The NHS has approved the world’s first device to prevent diabetic foot ulcers, making it available on prescription.
In addition to improving the lives and health of millions of people with diabetes, the device could save the NHS a lot of money – £1 billion is the annual cost of amputation, and each foot ulcer costs, on average, £5,500.
How does the device work?
The device, known as Liqua-care Diabetic Flowgel Orthotics, is an anatomically designed liquid gel insert that balances body weight distribution and massages muscles on the sole of the foot. It also increases blood circulation.
The patient slides the thin device – which is available in six sizes – into their shoe. The liquid gel alters the distribution of weight – excessive pressure on the feet being one of the causes of foot damage – and improves blood circulation in the feet.
It is the first device ever approved by the NHS to combat foot ulcers.
Foot ulcers and diabetes
Foot ulcers are one of the most common diabetic complications, with one in four people with diabetes developing the condition. 300 new cases of diabetes-related foot ulcers are diagnosed every day. Moreover, foot ulcers are one of the leading causes of amputation: of the 120 amputations performed every week, 80 per cent will be caused by a foot ulcer.
Foot ulcers are caused by several factors. One of the most prominent is diabetic neuropathy. Over time, repeated exposure to high blood glucose levels (hyperglycemia) can damage the nerves in the feet, making them less sensitive. As a result, small wounds on the feet can go unnoticed, get infected, and potentially require amputation.
High blood glucose levels also inhibit the healing process. Because of this, small wounds won’t heal as quickly. This factor, combined with the loss of sensation in the feet, make people with diabetes far more likely to develop foot ulcers, although they can affect anyone.
People with diabetes are urged to check their feet regularly.
Foot ulcers, amputation, and the NHS
Foot ulcers are the leading cause of amputation in people with diabetes, which is one of the most widespread and costly complications of diabetes. More than 100 amputations are performed in the UK every week, with an annual cost of £1 billion.

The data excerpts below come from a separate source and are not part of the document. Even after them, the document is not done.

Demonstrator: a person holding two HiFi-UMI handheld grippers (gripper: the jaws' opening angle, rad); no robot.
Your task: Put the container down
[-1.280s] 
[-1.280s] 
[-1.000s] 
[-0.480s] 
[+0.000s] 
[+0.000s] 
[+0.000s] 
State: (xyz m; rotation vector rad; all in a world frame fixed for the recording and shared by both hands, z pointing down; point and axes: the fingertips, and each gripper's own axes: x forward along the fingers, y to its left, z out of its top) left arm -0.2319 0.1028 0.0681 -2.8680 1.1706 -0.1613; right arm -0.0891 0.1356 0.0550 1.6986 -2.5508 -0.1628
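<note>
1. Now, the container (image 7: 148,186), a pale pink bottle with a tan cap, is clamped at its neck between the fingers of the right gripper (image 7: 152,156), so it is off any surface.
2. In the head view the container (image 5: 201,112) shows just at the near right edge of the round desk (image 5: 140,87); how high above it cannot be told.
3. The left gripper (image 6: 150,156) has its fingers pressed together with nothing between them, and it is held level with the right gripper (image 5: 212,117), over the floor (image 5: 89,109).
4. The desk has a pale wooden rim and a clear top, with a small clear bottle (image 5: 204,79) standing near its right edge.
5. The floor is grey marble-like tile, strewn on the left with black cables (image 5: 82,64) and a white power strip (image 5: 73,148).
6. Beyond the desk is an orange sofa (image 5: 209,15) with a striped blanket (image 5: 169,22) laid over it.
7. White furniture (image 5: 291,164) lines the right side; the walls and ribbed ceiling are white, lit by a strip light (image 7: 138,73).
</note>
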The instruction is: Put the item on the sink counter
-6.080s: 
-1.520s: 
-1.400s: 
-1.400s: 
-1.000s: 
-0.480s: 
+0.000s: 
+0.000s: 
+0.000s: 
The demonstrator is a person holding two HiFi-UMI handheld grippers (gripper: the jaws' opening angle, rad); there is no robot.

It is hoped that the new device, which will be available on prescription, could lower these costs. The price of one of the devices is only a small fraction of the cost of an average foot ulcer. The money saved could be reinvested in better care for people with diabetes and other diseases.
The answer to diabetic foot ulcers?
Duncan Stang, National Diabetes Foot Coordinator for Scotland, and leader of the clinical team, said: “The results that Liqua-care generated in the clinical trials were quite exceptional. For the sample group, of which nearly half had previously ulcerated therefore carrying a 50 per cent likelihood of re-ulceration within 12 months, these results were extremely important.
“To then realise that none of the group had a reported instance of ulceration two years later is nothing short of remarkable[…]this is a massive step forward in diabetes foot care.
“To have this clinically proven treatment which can prevent ulcers arriving rather than just treating them when they have developed is what the NHS, clinicians and patients alike have been waiting to arrive for a great many years.”
David Watt, managing director of Liqua-care, said: “We have taken a great deal of time and care to prove the effectiveness of Liqua-care insole in order for them to be made available on prescription for people with diabetes.
“A single foot ulcer costs the NHS approximately £5,500 to treat and the cost of one pair of insoles is one third of one per cent of that cost.
“Diabetes related foot ulcers have a high human cost too and with only 50 per cent of sufferers who had an amputation surviving for more than two years post-surgery, we need to do all we can to reduce the main cause of those amputations.”